### How to complete this task
Copy out all the lines of the data that hold the word "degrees".

### Source records
=-=-=-=-=

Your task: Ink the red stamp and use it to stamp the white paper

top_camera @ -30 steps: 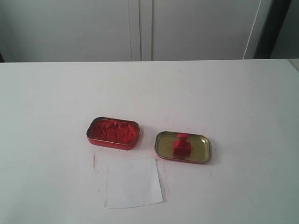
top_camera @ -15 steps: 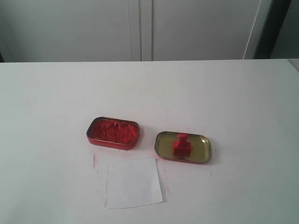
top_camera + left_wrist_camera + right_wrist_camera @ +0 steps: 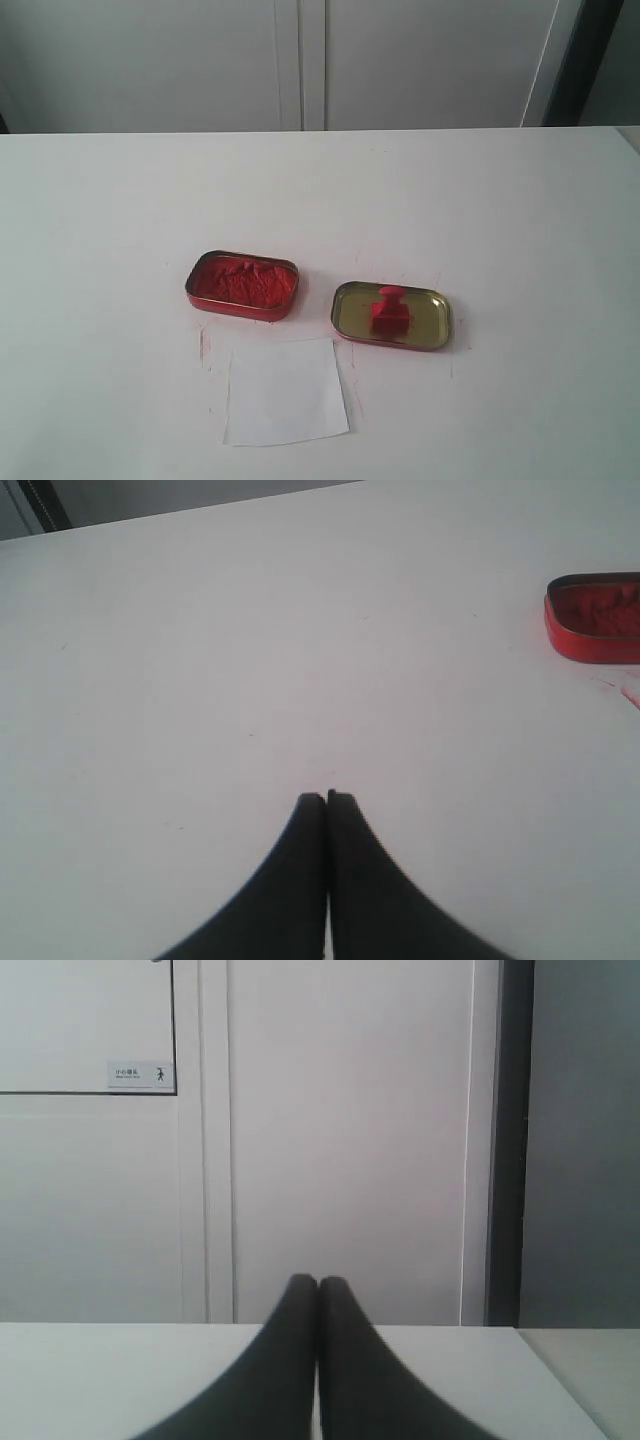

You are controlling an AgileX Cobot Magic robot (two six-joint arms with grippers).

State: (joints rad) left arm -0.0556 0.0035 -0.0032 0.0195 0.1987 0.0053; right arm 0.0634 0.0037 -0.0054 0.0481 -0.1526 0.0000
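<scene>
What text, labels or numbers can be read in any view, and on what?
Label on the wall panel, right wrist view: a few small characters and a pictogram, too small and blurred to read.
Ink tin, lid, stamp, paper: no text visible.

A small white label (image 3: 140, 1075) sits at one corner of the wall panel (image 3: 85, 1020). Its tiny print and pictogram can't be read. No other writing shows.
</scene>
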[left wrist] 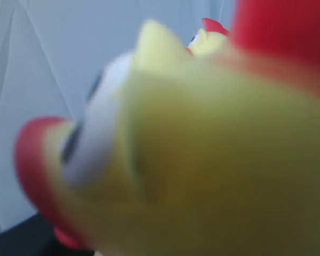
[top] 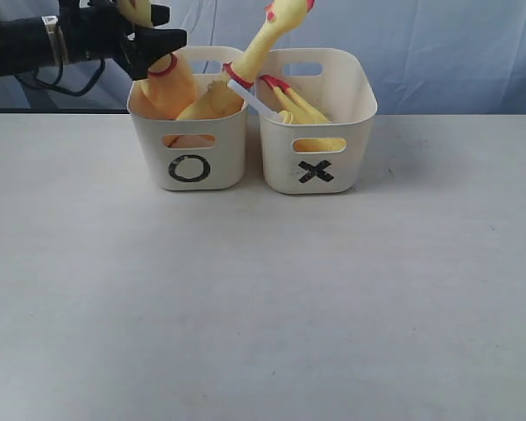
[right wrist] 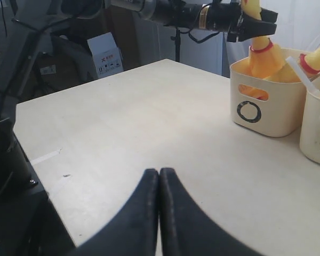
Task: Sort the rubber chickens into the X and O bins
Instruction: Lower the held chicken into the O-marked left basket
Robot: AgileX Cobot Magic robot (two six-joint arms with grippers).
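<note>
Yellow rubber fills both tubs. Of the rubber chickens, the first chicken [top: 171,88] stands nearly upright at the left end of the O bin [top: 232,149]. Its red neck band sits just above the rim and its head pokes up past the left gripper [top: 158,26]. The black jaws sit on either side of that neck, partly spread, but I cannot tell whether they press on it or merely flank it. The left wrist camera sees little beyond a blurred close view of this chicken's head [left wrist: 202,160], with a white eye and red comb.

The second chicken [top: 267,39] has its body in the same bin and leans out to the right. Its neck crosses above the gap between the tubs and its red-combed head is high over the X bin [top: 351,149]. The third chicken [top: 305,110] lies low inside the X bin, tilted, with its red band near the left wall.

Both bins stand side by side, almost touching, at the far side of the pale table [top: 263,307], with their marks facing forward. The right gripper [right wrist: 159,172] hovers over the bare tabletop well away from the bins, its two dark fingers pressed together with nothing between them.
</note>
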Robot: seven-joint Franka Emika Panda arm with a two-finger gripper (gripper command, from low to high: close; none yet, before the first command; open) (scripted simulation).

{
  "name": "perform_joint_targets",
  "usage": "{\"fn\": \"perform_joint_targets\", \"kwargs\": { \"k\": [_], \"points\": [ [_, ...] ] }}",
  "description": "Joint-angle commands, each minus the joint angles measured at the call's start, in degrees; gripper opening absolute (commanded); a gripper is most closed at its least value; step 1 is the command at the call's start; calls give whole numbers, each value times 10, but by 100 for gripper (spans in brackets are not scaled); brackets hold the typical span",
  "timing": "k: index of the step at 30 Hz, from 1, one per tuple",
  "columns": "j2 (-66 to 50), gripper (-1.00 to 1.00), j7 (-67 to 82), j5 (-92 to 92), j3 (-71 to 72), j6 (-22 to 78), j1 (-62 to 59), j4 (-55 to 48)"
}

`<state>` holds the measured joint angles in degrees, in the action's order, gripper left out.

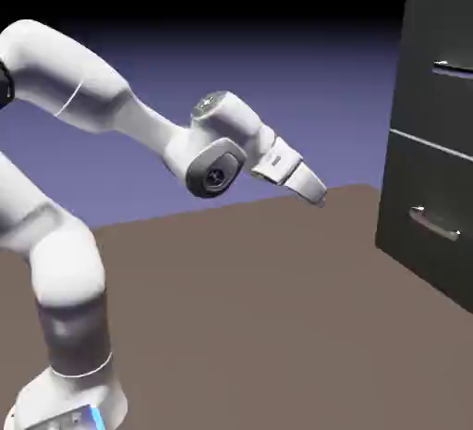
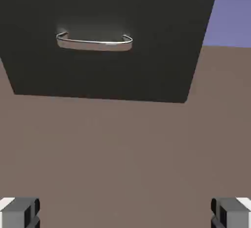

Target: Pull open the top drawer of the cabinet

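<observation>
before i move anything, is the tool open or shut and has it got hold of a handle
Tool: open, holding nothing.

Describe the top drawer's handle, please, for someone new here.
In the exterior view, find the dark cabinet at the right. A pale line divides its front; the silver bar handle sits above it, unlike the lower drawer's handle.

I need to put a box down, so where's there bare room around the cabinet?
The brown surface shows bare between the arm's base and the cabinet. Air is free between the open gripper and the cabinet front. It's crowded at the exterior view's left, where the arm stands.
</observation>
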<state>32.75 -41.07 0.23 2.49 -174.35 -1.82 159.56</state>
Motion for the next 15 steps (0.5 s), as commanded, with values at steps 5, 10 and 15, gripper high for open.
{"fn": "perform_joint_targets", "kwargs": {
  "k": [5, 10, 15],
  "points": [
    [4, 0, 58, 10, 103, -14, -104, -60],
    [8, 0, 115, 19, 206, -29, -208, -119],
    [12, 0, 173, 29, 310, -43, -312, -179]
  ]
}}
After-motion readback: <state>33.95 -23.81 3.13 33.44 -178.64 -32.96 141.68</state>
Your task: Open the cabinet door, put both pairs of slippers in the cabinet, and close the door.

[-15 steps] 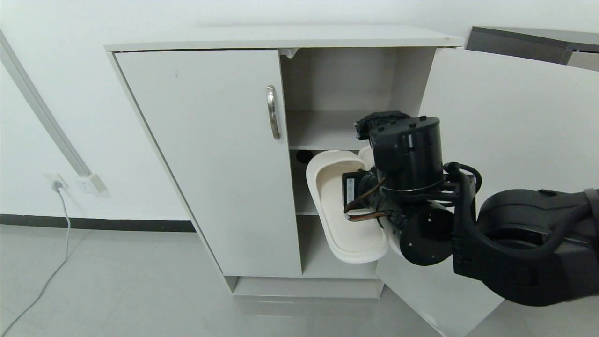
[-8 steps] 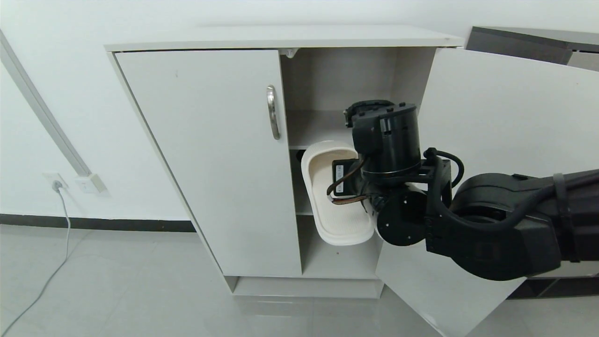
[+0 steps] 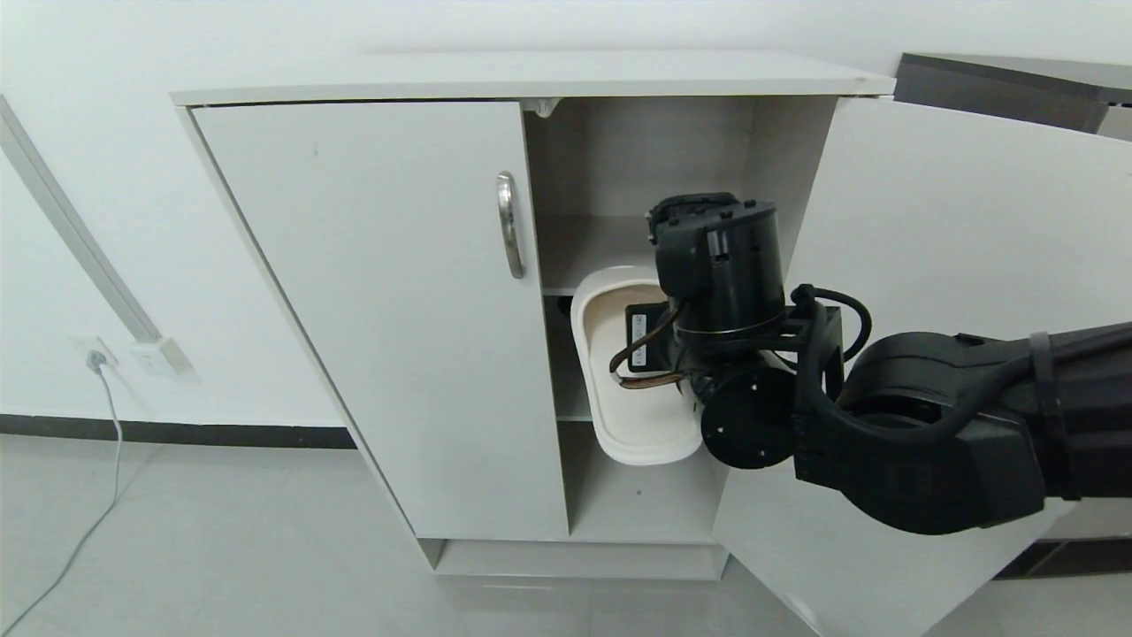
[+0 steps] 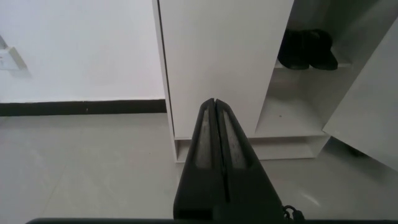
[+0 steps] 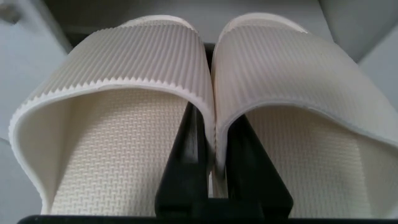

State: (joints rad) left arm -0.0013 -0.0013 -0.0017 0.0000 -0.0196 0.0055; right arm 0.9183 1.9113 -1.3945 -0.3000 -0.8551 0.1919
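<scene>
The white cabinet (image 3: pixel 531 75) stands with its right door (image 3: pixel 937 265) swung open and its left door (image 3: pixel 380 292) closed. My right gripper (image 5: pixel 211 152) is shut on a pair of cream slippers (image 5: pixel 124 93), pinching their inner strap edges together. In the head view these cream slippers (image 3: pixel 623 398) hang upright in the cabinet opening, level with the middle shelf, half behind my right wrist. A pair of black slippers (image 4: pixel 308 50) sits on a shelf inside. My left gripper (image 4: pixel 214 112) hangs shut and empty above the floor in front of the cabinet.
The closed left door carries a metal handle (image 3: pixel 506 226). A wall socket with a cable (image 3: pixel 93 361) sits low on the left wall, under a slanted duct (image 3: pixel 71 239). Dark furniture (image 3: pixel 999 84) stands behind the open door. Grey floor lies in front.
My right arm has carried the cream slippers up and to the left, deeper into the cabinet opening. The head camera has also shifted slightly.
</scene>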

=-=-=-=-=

### Exercise answer
  "description": "Joint-angle commands, each minus the joint angles measured at the call's start, in degrees; gripper opening absolute (commanded); a gripper is most closed at its least value; step 1 is the command at the call's start; calls give whole numbers, each value times 10, but by 100 for gripper (spans in brackets are not scaled); brackets hold the typical span",
`<state>` holds the measured joint angles in degrees, in the action's order, gripper left out.

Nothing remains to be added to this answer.